=== How to complete this task ===
Copy each line that includes the string "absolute" from the material into your answer.

--- Given data ---

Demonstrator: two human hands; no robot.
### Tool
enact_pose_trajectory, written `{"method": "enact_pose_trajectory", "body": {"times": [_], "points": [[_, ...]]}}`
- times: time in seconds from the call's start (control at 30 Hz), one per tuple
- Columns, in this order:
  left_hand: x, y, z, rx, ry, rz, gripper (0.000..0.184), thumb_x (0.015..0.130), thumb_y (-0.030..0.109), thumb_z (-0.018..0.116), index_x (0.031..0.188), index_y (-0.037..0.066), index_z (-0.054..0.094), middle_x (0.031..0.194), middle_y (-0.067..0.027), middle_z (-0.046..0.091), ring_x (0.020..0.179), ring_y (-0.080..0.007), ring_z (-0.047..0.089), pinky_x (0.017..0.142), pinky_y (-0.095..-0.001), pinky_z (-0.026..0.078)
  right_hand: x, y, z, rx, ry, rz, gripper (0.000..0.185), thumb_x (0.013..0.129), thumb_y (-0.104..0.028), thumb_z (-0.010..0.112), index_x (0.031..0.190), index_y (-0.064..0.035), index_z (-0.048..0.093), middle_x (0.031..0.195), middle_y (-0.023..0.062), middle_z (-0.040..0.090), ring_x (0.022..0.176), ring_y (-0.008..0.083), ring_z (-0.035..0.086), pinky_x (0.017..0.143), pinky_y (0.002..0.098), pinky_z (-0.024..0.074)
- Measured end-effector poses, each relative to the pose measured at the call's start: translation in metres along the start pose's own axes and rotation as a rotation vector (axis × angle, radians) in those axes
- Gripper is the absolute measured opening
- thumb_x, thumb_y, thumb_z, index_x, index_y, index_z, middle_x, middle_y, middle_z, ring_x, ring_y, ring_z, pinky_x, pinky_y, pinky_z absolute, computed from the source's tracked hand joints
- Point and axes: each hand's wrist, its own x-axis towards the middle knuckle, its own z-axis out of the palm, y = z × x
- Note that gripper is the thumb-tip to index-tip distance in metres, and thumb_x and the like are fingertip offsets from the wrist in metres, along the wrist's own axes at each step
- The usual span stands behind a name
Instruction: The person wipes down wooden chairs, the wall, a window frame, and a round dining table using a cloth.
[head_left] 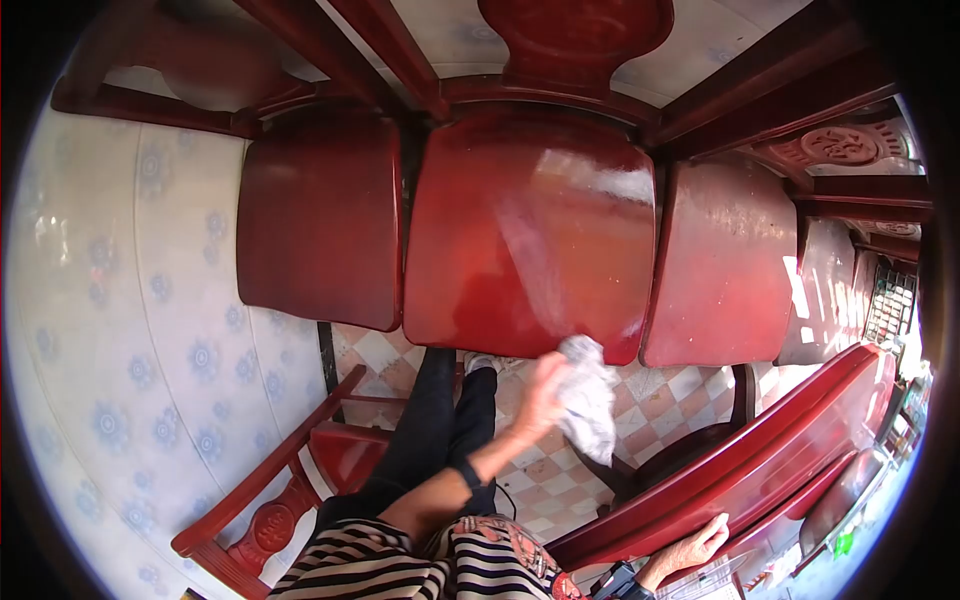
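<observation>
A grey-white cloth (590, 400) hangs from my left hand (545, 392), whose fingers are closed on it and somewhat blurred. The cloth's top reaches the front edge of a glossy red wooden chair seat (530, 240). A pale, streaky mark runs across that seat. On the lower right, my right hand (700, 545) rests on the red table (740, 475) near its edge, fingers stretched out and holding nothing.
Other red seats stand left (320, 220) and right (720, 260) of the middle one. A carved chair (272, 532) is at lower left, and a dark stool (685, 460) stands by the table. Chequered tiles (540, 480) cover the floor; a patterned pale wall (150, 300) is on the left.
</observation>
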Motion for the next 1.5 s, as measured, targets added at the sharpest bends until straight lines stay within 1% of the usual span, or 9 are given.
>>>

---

=== Answer space ===
- Gripper is the absolute measured opening
- thumb_x, thumb_y, thumb_z, index_x, index_y, index_z, middle_x, middle_y, middle_z, ring_x, ring_y, ring_z, pinky_x, pinky_y, pinky_z absolute, computed from the source's tracked hand joints

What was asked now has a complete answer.